PROBLEM
Check every line of the material below for the string "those", and return the ones that have it.

LISTED RECORDS
+-------+

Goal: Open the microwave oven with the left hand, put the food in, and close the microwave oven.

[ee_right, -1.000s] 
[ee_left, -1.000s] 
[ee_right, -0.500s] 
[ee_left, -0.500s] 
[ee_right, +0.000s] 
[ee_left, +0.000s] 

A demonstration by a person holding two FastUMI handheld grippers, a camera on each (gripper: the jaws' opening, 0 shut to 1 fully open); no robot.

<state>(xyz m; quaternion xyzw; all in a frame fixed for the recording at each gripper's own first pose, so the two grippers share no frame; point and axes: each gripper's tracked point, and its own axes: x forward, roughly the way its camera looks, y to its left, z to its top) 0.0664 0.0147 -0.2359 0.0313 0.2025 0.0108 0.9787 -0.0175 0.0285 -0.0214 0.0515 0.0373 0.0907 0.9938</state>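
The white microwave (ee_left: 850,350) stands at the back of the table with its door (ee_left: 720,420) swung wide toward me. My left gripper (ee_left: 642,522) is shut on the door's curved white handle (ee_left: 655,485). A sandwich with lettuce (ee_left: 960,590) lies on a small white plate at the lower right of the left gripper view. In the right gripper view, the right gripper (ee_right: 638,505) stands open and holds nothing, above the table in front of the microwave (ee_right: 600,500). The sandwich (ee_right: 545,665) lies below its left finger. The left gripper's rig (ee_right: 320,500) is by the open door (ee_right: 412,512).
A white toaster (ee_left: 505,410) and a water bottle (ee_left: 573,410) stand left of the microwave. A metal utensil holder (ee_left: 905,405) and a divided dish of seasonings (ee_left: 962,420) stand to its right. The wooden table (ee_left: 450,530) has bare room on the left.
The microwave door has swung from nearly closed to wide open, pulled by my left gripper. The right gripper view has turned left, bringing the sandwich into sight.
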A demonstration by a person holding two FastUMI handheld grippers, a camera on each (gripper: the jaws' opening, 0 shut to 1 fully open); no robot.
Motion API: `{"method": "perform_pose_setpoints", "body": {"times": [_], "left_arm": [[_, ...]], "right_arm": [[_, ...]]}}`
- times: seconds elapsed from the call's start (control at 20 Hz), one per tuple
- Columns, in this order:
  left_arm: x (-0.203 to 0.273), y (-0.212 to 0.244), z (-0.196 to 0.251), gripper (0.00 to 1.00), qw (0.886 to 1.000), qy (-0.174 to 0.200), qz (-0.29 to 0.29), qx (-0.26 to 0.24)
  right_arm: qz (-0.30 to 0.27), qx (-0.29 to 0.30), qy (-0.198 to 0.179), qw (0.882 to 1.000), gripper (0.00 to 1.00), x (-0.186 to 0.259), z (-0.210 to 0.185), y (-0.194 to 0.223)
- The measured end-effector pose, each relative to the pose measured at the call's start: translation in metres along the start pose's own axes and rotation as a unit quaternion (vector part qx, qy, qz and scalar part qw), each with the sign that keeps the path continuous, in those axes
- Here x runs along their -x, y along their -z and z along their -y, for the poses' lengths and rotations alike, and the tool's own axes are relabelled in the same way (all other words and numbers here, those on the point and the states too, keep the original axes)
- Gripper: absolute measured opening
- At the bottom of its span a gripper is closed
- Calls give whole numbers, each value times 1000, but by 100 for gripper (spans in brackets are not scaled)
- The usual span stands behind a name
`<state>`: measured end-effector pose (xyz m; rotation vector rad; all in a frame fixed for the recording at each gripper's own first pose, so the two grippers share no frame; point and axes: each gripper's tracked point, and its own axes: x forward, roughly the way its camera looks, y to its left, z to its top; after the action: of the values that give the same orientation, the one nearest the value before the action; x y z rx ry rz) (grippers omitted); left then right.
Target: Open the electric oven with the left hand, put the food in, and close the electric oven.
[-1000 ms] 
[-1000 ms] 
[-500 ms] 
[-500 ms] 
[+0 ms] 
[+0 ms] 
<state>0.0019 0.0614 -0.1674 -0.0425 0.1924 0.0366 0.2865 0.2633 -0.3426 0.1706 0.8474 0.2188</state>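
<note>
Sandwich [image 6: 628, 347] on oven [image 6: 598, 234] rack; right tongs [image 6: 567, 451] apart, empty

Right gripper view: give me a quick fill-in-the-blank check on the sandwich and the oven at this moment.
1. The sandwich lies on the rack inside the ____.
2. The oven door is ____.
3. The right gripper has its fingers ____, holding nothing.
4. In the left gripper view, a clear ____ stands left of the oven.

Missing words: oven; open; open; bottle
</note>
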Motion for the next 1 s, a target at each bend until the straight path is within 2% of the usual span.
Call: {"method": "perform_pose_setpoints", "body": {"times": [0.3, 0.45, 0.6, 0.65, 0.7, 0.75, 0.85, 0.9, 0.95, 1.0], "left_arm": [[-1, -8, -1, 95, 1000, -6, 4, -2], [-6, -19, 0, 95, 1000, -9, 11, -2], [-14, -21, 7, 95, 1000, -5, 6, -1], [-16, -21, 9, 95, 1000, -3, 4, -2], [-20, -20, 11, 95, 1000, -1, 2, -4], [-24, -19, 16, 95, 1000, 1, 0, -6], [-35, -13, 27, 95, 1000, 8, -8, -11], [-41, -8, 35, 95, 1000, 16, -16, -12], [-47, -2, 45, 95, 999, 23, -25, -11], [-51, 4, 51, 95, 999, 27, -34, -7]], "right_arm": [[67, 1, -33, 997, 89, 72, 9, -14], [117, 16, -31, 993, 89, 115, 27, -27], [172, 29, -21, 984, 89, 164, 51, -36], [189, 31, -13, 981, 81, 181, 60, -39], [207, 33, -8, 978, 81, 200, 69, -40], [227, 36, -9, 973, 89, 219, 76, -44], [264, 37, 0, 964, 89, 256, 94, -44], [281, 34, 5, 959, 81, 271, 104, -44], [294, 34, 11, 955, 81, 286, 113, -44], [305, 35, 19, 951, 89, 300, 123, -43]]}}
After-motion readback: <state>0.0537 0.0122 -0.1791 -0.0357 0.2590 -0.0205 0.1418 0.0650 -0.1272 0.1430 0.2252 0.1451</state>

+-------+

YOUR RESPONSE
- The measured end-effector pose, each relative to the pose measured at the call's start: translation in metres along the start pose's own axes and rotation as a unit quaternion (vector part qx, qy, qz and scalar part qw), each with the sign that keeps the path continuous, in those axes
- Here x runs along their -x, y along their -z and z along their -y, for the poses' lengths and rotations alike, and the tool's own axes are relabelled in the same way (all other words and numbers here, those on the point and the states too, keep the original axes)

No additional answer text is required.